◆ Activity ◆
Find all lines with the word "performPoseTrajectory" in the material, then copy them.

◆ Available data ◆
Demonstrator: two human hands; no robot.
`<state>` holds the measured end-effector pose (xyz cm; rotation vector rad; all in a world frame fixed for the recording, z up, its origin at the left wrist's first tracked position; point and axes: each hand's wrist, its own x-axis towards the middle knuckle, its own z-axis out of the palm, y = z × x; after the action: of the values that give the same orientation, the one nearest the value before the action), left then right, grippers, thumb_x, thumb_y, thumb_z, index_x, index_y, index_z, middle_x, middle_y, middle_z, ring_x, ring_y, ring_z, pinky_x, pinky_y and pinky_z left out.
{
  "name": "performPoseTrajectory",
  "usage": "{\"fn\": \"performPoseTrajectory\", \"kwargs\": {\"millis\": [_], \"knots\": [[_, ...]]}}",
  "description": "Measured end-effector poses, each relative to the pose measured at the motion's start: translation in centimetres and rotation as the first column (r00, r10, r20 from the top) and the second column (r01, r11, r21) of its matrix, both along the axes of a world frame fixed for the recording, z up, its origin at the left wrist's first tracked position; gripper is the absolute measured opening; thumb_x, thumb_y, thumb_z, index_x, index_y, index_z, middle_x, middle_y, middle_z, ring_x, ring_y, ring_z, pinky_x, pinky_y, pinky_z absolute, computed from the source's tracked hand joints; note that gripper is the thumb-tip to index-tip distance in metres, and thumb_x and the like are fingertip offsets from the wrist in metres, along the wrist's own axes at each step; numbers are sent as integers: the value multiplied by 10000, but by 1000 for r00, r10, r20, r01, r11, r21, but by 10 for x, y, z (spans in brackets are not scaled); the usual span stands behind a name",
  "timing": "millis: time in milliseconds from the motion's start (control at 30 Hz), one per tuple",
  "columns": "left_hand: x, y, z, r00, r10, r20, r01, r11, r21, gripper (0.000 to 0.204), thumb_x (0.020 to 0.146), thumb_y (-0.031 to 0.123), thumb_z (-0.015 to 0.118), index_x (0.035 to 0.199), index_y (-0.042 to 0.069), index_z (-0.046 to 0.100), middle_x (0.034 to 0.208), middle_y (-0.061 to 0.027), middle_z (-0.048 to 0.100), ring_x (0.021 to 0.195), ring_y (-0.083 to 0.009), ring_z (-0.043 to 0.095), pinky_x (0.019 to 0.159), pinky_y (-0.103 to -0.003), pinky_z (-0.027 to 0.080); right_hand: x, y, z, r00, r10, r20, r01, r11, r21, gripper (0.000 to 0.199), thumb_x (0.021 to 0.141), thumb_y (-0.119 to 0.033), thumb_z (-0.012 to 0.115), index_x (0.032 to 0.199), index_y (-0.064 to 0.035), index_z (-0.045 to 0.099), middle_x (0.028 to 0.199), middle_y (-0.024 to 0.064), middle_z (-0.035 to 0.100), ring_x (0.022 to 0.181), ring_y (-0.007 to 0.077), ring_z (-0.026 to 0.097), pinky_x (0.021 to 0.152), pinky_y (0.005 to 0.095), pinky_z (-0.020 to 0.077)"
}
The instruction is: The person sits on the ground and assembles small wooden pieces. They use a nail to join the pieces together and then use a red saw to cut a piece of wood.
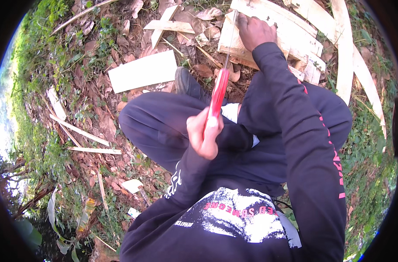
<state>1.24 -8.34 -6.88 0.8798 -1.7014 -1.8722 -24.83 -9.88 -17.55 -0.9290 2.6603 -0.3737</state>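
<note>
My left hand (205,133) is wrapped round the red handle of a handsaw (218,91). The saw's thin blade (229,48) points away from me, seen nearly edge-on, and runs along the left part of a pale wooden board (228,37). On that board, just right of the blade, my right hand (256,32) presses down with its fingers bent and its thumb side close to the blade. Whether the teeth have cut into the wood cannot be made out. More pale planks (290,26) lie under and beside the board.
My crossed legs (159,122) and a dark shoe (188,83) are close below the saw. A flat pale rectangular board (142,70) lies left on leaf-strewn ground. Thin offcuts (169,26) and narrow strips (94,150) are scattered about. Long curved-looking planks (345,56) stretch along the right.
</note>
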Motion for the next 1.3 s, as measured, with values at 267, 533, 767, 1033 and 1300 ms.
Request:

◆ Answer section ◆
  "name": "performPoseTrajectory",
  "usage": "{\"fn\": \"performPoseTrajectory\", \"kwargs\": {\"millis\": [_], \"knots\": [[_, ...]]}}",

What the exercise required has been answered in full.